## AIM OF THE TASK:
Filter the listing below down to the lines containing the word "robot".

---------------

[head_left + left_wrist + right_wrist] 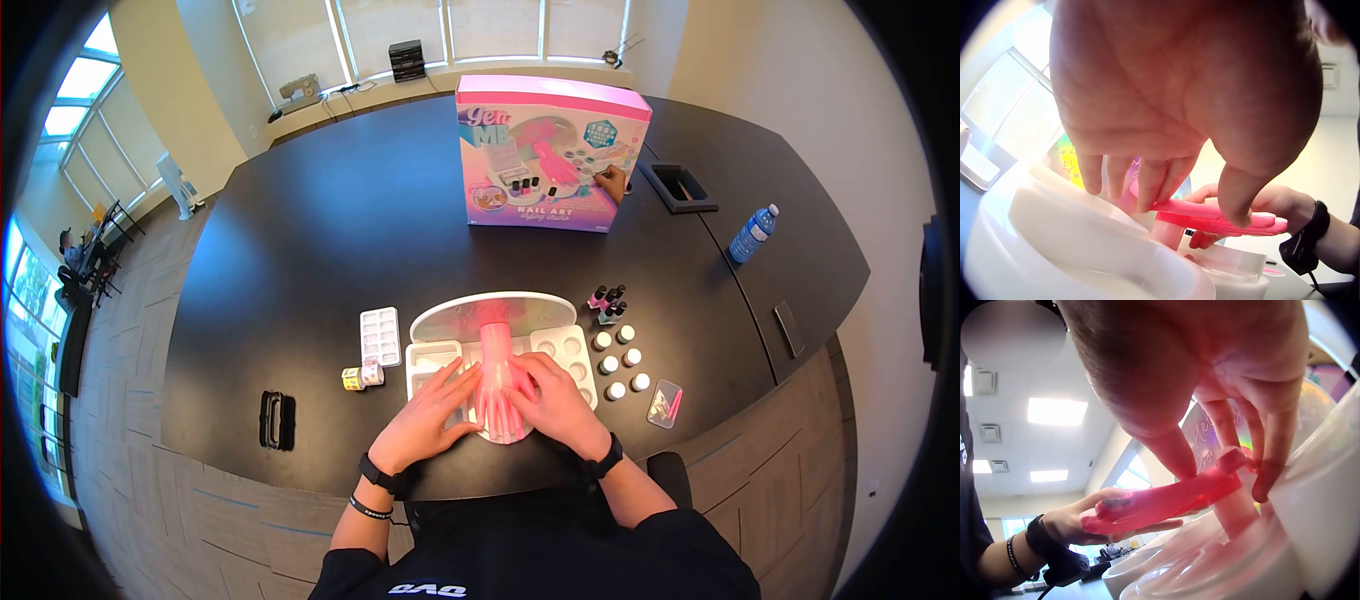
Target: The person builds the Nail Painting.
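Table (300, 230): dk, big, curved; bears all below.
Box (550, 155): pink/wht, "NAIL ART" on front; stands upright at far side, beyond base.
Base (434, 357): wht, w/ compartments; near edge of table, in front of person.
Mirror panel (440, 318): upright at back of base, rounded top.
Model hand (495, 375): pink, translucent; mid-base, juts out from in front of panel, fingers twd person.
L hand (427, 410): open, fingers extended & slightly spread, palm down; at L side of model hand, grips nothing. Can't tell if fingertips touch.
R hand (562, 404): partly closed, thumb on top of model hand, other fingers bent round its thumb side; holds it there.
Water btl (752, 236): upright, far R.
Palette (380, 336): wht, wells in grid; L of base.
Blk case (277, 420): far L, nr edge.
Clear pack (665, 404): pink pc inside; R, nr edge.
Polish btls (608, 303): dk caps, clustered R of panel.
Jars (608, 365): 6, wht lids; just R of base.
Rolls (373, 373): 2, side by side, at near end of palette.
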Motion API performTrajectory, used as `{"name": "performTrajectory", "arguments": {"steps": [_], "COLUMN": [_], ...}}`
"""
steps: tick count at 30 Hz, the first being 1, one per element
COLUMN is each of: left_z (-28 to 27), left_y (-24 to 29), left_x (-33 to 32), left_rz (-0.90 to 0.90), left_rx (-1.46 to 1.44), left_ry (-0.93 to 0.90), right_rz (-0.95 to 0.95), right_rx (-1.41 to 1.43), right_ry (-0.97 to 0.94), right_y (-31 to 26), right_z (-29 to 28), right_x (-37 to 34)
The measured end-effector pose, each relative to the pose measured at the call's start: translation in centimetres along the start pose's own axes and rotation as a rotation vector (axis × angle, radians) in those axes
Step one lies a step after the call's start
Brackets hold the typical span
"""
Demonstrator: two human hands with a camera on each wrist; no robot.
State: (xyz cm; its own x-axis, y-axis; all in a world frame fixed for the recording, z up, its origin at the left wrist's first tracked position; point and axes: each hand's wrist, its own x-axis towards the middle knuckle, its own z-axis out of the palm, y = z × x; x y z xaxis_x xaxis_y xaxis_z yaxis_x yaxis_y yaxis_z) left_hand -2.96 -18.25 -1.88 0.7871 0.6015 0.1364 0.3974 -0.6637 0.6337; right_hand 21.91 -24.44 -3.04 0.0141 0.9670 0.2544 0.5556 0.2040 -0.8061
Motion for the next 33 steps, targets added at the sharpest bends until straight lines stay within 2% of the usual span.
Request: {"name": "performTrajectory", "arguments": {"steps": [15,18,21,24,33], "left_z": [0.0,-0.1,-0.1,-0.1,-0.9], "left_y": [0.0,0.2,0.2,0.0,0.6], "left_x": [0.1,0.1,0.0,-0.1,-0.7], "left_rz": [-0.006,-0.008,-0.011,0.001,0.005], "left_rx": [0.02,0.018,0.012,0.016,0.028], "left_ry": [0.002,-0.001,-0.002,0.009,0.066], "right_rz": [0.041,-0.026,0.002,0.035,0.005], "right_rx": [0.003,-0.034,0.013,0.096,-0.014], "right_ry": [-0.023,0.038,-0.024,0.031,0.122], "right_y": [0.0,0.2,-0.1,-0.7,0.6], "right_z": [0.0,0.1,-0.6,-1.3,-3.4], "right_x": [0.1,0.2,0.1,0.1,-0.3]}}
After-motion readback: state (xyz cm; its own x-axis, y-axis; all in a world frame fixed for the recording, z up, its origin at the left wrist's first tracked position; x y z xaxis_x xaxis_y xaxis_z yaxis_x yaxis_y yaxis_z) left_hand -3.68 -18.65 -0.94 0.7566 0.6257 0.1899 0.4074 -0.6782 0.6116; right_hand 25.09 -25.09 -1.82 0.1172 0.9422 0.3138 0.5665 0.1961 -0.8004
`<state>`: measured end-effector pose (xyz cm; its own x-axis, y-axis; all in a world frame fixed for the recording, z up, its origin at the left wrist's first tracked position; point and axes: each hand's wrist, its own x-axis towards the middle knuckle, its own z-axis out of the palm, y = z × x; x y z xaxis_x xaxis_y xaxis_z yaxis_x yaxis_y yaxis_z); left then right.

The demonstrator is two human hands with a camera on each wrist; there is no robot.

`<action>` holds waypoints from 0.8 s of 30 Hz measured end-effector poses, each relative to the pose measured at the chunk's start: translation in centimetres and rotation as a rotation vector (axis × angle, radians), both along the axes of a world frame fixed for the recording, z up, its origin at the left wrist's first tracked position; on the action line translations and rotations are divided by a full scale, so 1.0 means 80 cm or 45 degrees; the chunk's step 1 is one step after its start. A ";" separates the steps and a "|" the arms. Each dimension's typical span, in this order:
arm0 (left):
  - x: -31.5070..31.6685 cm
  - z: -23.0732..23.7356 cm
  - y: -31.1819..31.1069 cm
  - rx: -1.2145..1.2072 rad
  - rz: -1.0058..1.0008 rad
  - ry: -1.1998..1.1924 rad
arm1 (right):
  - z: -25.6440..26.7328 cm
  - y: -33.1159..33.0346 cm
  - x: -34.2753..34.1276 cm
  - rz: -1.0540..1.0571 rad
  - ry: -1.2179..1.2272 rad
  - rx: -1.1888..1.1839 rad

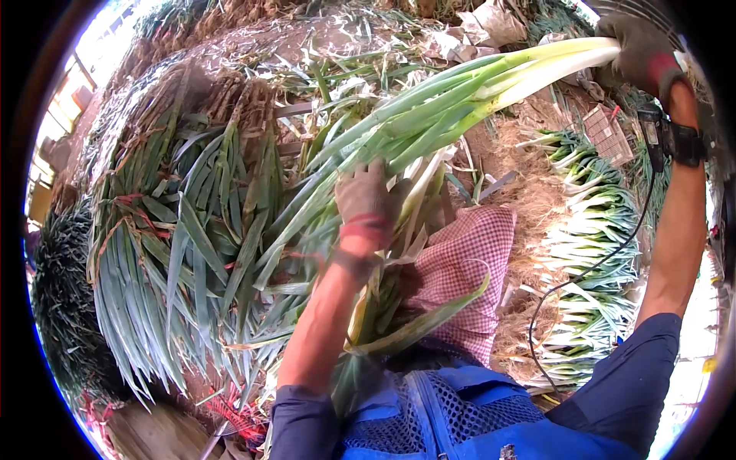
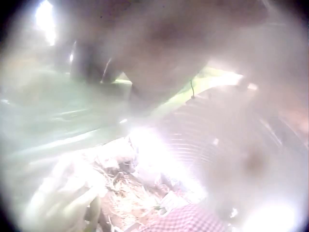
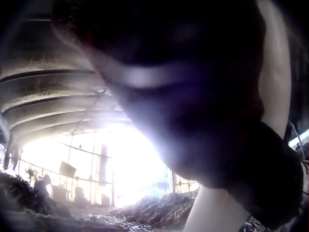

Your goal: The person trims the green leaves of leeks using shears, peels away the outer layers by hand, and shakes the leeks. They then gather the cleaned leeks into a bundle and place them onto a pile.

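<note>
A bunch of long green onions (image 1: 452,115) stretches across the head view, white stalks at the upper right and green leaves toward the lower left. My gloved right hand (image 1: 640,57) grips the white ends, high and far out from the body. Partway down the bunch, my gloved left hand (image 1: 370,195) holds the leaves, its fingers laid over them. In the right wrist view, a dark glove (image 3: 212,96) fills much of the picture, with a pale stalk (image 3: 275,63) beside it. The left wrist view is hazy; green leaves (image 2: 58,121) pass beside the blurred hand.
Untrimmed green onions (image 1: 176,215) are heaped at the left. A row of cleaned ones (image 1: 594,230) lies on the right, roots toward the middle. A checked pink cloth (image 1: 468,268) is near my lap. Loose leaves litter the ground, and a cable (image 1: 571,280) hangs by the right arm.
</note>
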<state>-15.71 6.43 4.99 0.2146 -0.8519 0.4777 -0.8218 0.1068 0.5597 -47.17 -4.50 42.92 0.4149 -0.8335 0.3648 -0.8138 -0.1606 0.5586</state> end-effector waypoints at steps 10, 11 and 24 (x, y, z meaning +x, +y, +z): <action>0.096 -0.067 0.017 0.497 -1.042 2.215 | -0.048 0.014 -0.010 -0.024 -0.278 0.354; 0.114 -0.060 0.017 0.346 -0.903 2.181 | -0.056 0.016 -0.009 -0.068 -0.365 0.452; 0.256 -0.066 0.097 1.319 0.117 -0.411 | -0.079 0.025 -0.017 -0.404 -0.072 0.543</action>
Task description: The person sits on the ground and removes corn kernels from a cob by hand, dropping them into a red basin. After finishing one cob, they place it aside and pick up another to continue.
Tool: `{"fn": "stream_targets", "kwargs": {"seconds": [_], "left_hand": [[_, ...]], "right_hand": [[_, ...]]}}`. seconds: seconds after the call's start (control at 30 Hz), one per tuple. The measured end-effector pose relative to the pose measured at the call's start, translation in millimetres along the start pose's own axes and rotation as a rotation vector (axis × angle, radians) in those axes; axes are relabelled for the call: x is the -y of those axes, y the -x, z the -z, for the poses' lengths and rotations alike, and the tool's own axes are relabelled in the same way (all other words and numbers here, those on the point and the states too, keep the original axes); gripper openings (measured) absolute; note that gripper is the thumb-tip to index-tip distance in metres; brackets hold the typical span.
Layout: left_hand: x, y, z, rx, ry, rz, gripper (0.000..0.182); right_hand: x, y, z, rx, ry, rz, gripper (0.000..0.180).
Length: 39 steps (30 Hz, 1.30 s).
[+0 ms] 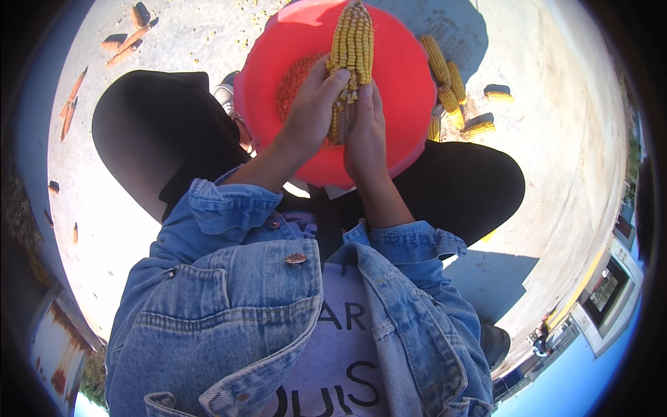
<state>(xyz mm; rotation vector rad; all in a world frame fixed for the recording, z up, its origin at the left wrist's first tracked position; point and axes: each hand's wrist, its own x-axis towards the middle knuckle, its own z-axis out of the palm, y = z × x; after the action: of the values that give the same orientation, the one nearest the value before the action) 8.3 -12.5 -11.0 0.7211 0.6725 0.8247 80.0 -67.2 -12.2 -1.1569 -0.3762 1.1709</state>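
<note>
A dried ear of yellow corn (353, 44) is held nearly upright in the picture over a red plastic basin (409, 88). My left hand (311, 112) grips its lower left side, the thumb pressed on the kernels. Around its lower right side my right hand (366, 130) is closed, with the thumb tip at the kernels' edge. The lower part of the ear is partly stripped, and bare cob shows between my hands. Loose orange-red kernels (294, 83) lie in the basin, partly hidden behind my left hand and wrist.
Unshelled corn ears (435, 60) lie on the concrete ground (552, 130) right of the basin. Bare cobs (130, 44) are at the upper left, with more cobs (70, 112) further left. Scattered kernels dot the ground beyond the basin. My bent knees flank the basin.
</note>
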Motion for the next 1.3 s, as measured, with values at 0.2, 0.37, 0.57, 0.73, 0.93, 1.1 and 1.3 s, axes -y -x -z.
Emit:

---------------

## ANSWER TO THIS PROBLEM:
Demonstrator: two human hands with a camera on each wrist; no robot.
The demonstrator is two human hands with a camera on each wrist; there is no robot.

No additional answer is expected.